Recorded data section start

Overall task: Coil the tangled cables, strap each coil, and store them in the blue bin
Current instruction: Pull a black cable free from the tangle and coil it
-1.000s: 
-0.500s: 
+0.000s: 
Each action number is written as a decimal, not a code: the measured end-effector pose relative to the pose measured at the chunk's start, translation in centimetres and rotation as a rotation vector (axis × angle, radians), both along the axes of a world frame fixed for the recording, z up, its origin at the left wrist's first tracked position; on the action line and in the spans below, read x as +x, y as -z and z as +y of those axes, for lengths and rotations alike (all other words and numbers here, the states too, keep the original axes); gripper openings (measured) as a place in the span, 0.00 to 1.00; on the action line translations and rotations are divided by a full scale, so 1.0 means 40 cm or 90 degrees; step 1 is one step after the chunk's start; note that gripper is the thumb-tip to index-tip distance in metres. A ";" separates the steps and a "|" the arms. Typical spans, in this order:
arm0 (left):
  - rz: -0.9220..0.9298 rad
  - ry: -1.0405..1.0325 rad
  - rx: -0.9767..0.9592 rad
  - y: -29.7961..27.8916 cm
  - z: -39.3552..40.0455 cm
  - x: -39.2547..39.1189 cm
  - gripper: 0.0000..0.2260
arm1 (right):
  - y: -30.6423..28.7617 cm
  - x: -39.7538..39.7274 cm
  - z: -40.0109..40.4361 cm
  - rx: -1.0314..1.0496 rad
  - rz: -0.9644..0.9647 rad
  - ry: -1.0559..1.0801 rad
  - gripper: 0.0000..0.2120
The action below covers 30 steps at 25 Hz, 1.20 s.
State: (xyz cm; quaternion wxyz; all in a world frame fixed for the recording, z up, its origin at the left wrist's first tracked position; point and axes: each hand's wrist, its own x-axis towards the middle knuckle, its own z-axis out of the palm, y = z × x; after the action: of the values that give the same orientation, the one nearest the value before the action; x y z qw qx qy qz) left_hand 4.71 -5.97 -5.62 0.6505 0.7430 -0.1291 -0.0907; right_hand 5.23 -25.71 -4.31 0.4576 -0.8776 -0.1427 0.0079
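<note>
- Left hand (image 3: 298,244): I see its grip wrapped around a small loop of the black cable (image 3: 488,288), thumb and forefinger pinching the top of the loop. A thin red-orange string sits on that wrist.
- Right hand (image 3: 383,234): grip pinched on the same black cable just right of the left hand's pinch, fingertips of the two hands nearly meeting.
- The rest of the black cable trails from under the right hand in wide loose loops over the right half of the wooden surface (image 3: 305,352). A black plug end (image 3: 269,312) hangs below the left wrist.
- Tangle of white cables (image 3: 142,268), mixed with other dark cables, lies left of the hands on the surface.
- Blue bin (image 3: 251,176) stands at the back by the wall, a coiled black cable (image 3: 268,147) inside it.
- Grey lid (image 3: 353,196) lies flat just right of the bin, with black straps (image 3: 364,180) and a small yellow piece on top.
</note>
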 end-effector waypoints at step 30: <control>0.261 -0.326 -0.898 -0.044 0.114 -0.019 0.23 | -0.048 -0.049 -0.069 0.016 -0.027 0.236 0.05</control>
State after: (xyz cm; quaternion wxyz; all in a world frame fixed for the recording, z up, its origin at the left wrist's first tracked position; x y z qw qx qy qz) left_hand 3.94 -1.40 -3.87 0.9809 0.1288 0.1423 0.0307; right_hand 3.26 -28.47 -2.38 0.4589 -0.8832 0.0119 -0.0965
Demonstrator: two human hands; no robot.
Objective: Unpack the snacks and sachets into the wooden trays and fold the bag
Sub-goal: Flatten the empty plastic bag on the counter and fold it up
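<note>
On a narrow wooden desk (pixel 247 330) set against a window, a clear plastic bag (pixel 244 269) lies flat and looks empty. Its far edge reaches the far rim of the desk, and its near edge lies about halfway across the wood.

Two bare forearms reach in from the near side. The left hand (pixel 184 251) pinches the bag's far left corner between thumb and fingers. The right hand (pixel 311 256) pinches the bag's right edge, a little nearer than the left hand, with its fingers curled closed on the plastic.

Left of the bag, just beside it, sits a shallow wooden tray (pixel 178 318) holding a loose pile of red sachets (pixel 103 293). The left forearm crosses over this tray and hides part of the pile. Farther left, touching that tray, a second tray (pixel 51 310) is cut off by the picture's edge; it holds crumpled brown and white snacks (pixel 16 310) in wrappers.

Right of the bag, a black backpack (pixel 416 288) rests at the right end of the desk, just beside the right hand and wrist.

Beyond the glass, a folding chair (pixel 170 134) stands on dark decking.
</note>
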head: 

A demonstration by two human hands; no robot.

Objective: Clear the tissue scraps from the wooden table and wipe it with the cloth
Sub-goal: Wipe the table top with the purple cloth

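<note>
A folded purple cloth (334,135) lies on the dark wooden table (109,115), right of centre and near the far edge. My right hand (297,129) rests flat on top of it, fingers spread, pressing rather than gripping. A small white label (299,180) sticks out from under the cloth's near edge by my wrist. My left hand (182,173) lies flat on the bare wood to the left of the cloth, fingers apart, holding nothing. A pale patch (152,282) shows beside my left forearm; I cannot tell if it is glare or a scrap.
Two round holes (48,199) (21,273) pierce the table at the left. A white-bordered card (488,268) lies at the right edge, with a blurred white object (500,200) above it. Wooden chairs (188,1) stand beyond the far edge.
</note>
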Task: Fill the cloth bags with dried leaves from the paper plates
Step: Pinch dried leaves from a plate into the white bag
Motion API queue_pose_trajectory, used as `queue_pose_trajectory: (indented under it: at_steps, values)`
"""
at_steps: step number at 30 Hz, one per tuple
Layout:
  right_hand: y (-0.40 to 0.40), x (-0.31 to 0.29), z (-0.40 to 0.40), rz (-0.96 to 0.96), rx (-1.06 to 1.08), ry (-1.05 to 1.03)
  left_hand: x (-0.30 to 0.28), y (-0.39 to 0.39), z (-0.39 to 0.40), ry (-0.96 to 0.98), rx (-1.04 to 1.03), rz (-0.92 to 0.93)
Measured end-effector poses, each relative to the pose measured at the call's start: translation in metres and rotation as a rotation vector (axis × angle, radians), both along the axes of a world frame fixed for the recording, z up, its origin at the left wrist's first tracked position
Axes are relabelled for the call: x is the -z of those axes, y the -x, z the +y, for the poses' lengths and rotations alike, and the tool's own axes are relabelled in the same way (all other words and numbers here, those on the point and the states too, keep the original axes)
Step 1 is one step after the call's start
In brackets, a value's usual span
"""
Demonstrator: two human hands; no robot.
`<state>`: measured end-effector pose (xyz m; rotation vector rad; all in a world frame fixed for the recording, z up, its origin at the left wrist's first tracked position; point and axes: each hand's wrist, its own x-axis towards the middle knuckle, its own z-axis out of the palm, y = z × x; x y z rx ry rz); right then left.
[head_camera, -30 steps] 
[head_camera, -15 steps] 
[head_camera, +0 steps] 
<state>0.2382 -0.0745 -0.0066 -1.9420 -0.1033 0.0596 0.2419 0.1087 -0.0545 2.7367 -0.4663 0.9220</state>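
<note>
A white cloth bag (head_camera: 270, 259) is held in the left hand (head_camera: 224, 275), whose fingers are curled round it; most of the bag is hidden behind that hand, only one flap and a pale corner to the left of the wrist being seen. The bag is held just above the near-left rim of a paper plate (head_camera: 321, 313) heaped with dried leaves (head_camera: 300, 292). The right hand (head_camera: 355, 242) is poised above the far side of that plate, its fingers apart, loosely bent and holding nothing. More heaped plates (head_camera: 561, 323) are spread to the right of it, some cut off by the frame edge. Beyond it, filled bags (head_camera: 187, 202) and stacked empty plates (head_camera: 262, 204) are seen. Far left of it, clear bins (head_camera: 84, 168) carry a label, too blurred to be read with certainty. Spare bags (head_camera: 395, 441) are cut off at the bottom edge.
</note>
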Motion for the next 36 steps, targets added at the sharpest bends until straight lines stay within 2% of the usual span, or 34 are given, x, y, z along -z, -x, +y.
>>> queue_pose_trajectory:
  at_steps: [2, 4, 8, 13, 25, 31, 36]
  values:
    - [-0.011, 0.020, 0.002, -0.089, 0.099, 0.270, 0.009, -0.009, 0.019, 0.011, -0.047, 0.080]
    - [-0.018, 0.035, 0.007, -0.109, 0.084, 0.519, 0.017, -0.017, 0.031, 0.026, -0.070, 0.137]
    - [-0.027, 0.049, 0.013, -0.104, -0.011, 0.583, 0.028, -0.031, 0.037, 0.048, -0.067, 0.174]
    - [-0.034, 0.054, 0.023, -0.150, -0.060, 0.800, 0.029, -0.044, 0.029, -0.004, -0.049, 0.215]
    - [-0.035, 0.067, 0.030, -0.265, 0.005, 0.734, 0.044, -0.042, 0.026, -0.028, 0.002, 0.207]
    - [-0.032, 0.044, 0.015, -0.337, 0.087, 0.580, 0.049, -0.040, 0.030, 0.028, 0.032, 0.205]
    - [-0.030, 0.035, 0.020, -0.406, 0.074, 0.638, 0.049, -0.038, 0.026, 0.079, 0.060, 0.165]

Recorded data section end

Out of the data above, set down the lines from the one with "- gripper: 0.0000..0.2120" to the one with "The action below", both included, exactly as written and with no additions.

  - gripper: 0.0000..0.2120
The action below covers 30 steps at 25 Hz, 1.20 s.

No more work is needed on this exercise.